Provide the count of lines below where "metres" occurs, with no other output.

_Data excerpts_.
==========
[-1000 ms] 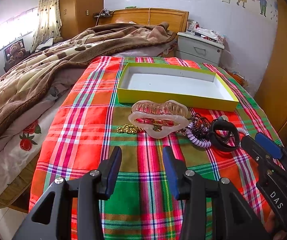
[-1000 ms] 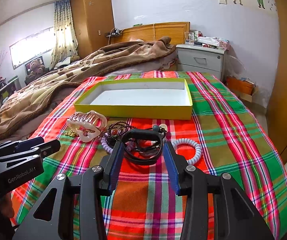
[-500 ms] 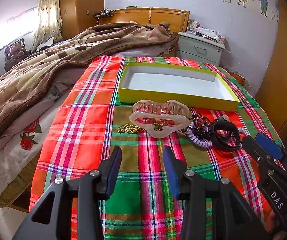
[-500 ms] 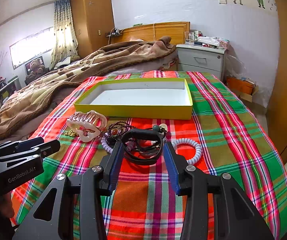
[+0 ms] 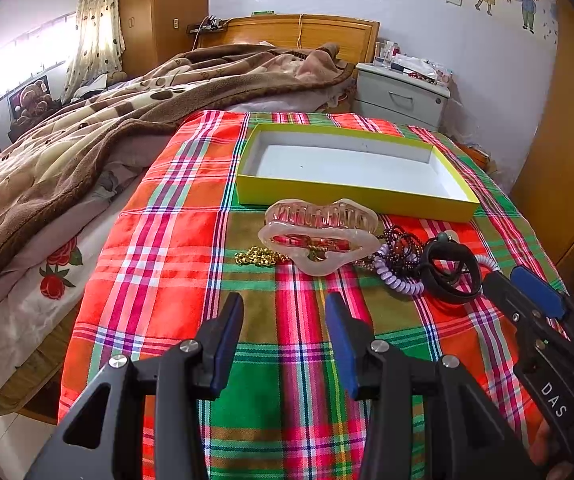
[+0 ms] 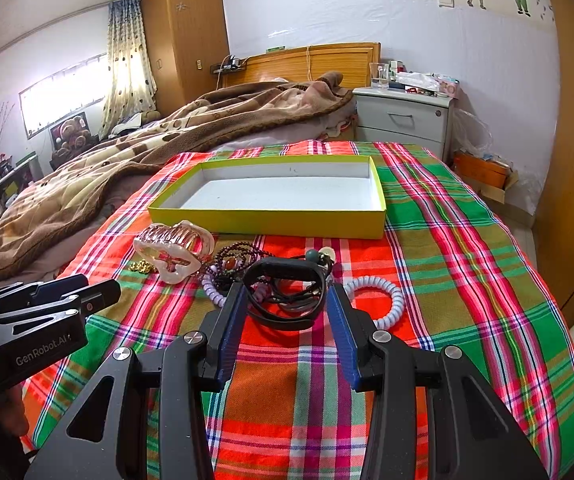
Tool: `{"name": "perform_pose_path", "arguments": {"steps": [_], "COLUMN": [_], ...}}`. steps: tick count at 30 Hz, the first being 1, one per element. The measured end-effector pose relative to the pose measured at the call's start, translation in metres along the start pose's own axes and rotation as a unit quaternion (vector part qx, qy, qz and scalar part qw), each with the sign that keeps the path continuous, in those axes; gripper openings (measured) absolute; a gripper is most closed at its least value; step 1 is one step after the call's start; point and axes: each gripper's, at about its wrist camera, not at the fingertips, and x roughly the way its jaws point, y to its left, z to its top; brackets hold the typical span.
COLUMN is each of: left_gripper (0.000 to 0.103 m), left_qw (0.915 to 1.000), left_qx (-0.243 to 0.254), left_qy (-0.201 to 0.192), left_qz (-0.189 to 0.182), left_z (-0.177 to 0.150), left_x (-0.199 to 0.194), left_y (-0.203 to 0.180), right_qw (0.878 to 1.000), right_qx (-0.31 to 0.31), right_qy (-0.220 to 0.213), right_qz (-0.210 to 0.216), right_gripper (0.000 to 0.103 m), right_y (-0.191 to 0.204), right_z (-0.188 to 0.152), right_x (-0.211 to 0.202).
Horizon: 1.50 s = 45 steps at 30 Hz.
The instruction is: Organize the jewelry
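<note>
a plaid cloth (image 6: 467, 264) is spread over the bed, and on it a shallow yellow box (image 6: 271, 222) with a white floor is set open; nothing is seen inside it, so no item is judged to have been sorted into it yet

all the jewelry is found in one cluster on the cloth, just in front of the box's near wall. noted there, largest first: a translucent pink claw clip (image 5: 319, 236), a black band (image 6: 287, 296) with thin cords lying through it, a white coil tie (image 6: 387, 300), a lilac coil tie (image 5: 401, 278), a tangle of dark beads (image 5: 401, 244), and a small gold chain (image 5: 259, 257) beside the clip. the beads and cords overlap, and how many separate strings are there cannot be made out

the left gripper (image 5: 285, 328) is held with its jaws spread over bare cloth short of the clip, nothing between them. the right gripper (image 6: 287, 320) is likewise spread, the black band framed between its fingers but apparently not pressed

the whole task is judged outstanding: every piece is left to be lifted and placed
</note>
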Motion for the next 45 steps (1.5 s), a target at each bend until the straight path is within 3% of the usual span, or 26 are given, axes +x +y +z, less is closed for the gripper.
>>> {"name": "perform_pose_path", "arguments": {"steps": [20,26,32,38,45], "left_gripper": [0.044,0.044,0.045,0.049,0.050], "left_qw": [0.9999,0.9984,0.9946,0.9915,0.9889], "left_qx": [-0.001,-0.005,-0.006,0.011,0.070], "left_qy": [0.014,0.009,0.034,0.048,0.058], "left_qz": [-0.007,-0.056,-0.098,-0.121,-0.118], "left_z": [0.004,0.013,0.026,0.037,0.046], "left_x": [0.007,0.011,0.023,0.036,0.047], "left_y": [0.004,0.016,0.024,0.025,0.017], "right_qw": [1.000,1.000,0.998,0.995,0.993], "right_qx": [0.006,0.020,0.022,0.022,0.000], "right_qy": [0.009,0.019,0.053,0.083,0.110], "right_qz": [0.001,-0.003,0.014,0.040,0.054], "right_gripper": [0.042,0.042,0.042,0.042,0.042], "right_y": [-0.007,-0.026,-0.035,-0.039,-0.035], "right_z": [0.006,0.014,0.020,0.025,0.028], "right_x": [0.010,0.015,0.035,0.057,0.072]}}
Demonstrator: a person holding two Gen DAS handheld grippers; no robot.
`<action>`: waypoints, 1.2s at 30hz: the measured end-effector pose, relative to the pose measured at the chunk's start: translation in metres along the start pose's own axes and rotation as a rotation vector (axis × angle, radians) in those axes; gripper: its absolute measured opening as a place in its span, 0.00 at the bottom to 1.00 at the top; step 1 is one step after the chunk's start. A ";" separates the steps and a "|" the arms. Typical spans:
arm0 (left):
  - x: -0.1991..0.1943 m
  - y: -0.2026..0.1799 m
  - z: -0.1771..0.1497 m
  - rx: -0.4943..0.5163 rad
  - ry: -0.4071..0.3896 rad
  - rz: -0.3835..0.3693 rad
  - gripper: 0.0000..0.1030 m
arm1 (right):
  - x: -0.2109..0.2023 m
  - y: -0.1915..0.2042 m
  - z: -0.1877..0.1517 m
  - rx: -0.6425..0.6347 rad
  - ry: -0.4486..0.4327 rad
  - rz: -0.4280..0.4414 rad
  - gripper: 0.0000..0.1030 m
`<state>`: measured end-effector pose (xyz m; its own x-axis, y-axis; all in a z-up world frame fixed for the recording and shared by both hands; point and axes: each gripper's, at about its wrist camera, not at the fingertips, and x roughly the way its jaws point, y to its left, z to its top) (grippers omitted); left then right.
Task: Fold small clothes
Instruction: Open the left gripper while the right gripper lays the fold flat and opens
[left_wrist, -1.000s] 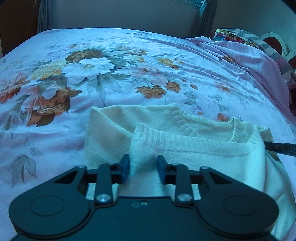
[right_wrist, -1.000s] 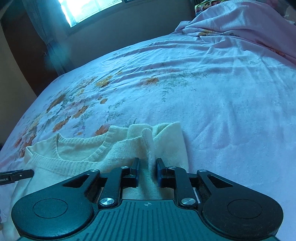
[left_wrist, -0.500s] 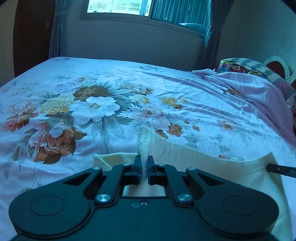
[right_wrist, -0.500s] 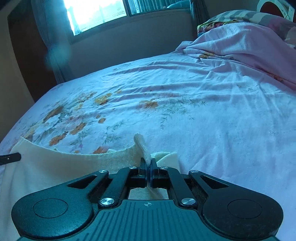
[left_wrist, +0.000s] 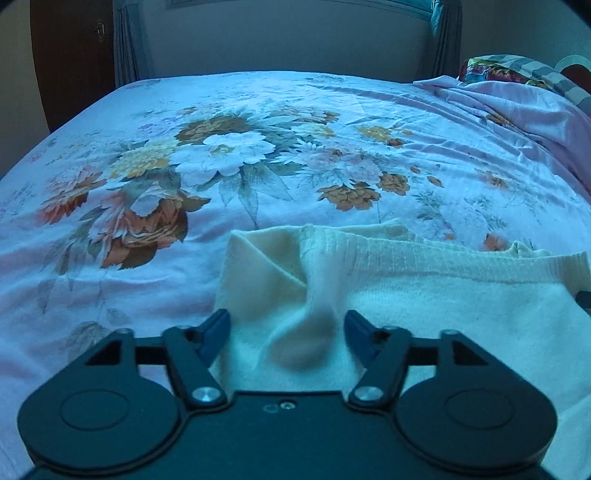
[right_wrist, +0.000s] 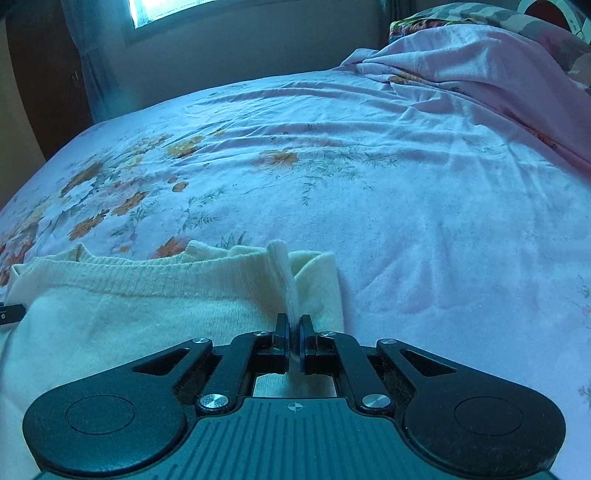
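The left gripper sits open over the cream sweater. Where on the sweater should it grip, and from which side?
The left gripper, jaws just opened, should pinch the raised ridge of the cream sweater between its fingers, coming from above at the near side. That ridge stands up, as does the one the right gripper pinches.

Sweater (left_wrist: 424, 295) lying on bed (left_wrist: 295, 122), at its near edge. Left gripper (left_wrist: 286, 325) over one end, right gripper (right_wrist: 293, 325) at the other. Rumpled blanket (right_wrist: 480, 62) far right, pillow (left_wrist: 517, 70) behind it. Window (right_wrist: 166, 11) behind bed.
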<state>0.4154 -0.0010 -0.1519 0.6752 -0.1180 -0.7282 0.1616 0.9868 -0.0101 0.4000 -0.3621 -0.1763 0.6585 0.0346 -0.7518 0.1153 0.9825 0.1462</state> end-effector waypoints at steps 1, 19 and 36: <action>-0.011 0.002 -0.005 0.005 -0.015 0.006 0.74 | -0.010 -0.001 -0.004 0.009 -0.016 -0.001 0.02; -0.083 -0.001 -0.102 0.029 0.075 -0.089 0.68 | -0.108 0.017 -0.115 -0.065 0.078 0.086 0.02; -0.081 -0.023 -0.111 0.006 0.059 -0.037 0.70 | -0.091 0.094 -0.143 -0.217 0.025 0.048 0.02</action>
<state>0.2775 -0.0023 -0.1687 0.6254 -0.1476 -0.7662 0.1897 0.9812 -0.0341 0.2447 -0.2466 -0.1865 0.6402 0.0838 -0.7637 -0.0804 0.9959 0.0419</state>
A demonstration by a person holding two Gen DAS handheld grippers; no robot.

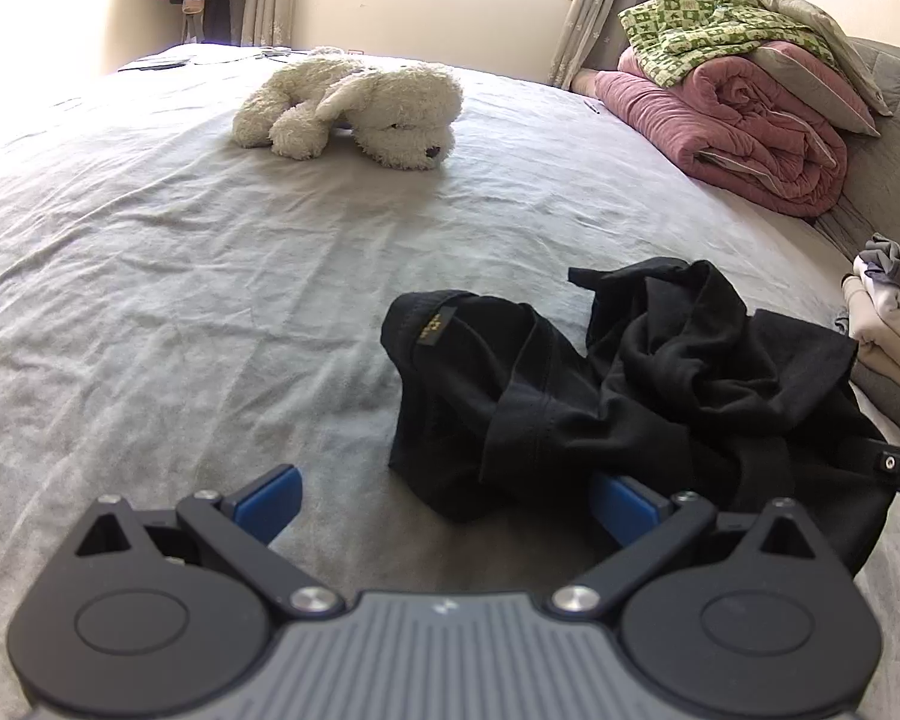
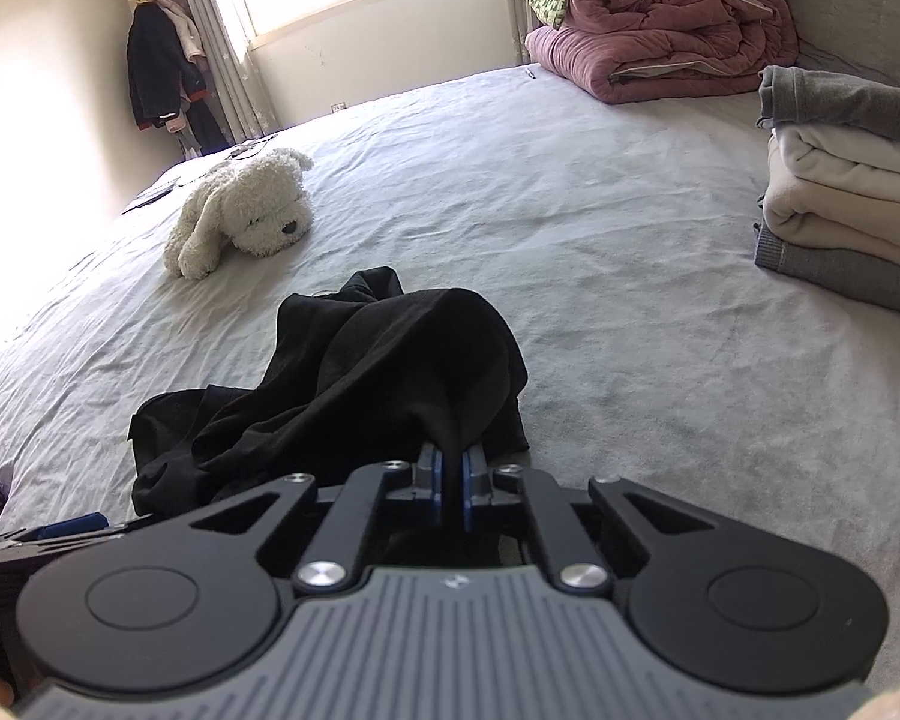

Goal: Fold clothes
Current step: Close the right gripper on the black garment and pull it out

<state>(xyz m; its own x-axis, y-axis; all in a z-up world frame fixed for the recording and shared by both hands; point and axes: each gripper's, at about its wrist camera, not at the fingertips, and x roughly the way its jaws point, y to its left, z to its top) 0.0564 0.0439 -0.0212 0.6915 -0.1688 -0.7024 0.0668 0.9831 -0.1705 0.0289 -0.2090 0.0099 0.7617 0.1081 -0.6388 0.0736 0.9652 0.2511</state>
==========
_Task output_. 2